## [Task description]
Give the data again exactly as it appears.

## [Source data]
• • • • • • •

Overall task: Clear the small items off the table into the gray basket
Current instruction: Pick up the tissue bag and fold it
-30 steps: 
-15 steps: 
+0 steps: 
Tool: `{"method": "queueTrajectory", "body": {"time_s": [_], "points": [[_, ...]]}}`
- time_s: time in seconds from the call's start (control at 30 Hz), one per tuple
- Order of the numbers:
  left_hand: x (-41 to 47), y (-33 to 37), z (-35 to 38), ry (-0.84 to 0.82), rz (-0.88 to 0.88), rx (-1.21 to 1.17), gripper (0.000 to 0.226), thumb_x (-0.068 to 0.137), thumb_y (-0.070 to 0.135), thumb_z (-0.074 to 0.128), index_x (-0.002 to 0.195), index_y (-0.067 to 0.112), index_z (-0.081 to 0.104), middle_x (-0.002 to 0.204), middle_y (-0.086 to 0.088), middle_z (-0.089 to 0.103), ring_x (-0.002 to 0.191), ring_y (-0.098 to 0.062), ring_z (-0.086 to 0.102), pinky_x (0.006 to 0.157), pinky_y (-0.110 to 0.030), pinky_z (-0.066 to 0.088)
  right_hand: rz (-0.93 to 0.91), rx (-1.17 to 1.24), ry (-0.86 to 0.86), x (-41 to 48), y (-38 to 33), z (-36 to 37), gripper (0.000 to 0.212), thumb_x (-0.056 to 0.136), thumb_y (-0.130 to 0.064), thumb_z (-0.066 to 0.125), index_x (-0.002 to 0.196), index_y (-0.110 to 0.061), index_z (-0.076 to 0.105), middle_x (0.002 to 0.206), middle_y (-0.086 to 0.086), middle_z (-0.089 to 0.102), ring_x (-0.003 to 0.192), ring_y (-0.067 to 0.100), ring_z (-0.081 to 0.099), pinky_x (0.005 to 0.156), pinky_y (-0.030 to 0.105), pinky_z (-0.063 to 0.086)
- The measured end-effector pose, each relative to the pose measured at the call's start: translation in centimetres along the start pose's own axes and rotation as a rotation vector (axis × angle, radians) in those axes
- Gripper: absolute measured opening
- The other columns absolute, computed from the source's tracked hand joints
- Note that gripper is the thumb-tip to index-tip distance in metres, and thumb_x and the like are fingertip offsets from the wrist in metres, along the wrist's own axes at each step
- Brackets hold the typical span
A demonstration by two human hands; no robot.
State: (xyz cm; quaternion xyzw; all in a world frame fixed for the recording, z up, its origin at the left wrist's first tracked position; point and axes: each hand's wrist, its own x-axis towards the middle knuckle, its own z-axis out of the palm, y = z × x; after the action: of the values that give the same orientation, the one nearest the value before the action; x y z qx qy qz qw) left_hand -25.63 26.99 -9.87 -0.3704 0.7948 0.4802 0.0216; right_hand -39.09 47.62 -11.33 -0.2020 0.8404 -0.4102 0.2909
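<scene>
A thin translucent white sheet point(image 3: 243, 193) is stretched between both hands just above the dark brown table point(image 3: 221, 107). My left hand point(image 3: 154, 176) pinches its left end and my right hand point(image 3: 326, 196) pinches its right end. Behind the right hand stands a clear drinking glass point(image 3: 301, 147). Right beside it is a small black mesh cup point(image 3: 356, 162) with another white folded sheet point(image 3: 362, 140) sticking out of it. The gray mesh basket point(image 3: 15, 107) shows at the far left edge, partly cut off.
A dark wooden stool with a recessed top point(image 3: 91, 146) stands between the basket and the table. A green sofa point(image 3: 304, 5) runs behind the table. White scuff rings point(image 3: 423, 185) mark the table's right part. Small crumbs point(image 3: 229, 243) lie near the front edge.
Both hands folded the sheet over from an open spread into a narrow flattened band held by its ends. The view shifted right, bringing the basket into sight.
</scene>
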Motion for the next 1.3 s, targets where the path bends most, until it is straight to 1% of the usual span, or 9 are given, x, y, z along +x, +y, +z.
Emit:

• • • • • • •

## [Exercise result]
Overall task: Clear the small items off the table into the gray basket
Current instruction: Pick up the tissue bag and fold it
-30 steps: 
-15 steps: 
+0 steps: 
Tool: `{"method": "queueTrajectory", "body": {"time_s": [_], "points": [[_, ...]]}}`
- time_s: time in seconds from the call's start (control at 30 Hz), one per tuple
- Order of the numbers:
  left_hand: x (-41 to 47), y (-33 to 37), z (-35 to 38), ry (-0.84 to 0.82), rz (-0.88 to 0.88), rx (-1.21 to 1.17), gripper (0.000 to 0.226), thumb_x (-0.068 to 0.137), thumb_y (-0.070 to 0.135), thumb_z (-0.074 to 0.128), index_x (-0.002 to 0.195), index_y (-0.067 to 0.112), index_z (-0.081 to 0.104), middle_x (-0.002 to 0.204), middle_y (-0.086 to 0.088), middle_z (-0.089 to 0.103), ring_x (-0.002 to 0.191), ring_y (-0.098 to 0.062), ring_z (-0.086 to 0.102), pinky_x (0.006 to 0.157), pinky_y (-0.110 to 0.030), pinky_z (-0.066 to 0.088)
  right_hand: rz (-0.93 to 0.91), rx (-1.17 to 1.24), ry (-0.86 to 0.86), x (-41 to 48), y (-38 to 33), z (-36 to 37), gripper (0.000 to 0.212), thumb_x (-0.056 to 0.136), thumb_y (-0.130 to 0.064), thumb_z (-0.066 to 0.125), index_x (-0.002 to 0.196), index_y (-0.110 to 0.061), index_z (-0.076 to 0.105), middle_x (0.002 to 0.206), middle_y (-0.086 to 0.086), middle_z (-0.089 to 0.102), ring_x (-0.003 to 0.192), ring_y (-0.067 to 0.100), ring_z (-0.081 to 0.099), pinky_x (0.005 to 0.156), pinky_y (-0.030 to 0.105), pinky_z (-0.063 to 0.086)
- The measured end-effector pose, each relative to the pose measured at the call's start: translation in centimetres along the start pose's own axes and rotation as a rotation vector (axis × angle, radians) in those axes
- Gripper: absolute measured opening
- The other columns absolute, computed from the source's tracked hand joints
- Note that gripper is the thumb-tip to index-tip distance in metres, and thumb_x and the like are fingertip offsets from the wrist in metres, along the wrist's own axes at each step
- Brackets hold the typical span
A demonstration by two human hands; no robot.
State: (xyz cm; quaternion xyzw; all in a world frame fixed for the recording, z up, its origin at the left wrist's first tracked position; point and axes: each hand's wrist, its own x-axis towards the middle knuckle, its own z-axis out of the palm, y = z × x; after the action: of the values that give the same orientation, the one nearest the value before the action; x y z qx qy qz qw) left_hand -25.63 26.99 -9.87 -0.3704 0.7948 0.4802 0.0216; right_hand -39.09 47.62 -11.33 -0.2020 0.8404 -0.4102 0.2909
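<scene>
A thin translucent white sheet point(image 3: 243, 193) is stretched between both hands just above the dark brown table point(image 3: 221, 107). My left hand point(image 3: 154, 176) pinches its left end and my right hand point(image 3: 326, 196) pinches its right end. Behind the right hand stands a clear drinking glass point(image 3: 301, 147). Right beside it is a small black mesh cup point(image 3: 356, 162) with another white folded sheet point(image 3: 362, 140) sticking out of it. The gray mesh basket point(image 3: 15, 107) shows at the far left edge, partly cut off.
A dark wooden stool with a recessed top point(image 3: 91, 146) stands between the basket and the table. A green sofa point(image 3: 304, 5) runs behind the table. White scuff rings point(image 3: 423, 185) mark the table's right part. Small crumbs point(image 3: 229, 243) lie near the front edge.
Both hands folded the sheet over from an open spread into a narrow flattened band held by its ends. The view shifted right, bringing the basket into sight.
</scene>
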Motion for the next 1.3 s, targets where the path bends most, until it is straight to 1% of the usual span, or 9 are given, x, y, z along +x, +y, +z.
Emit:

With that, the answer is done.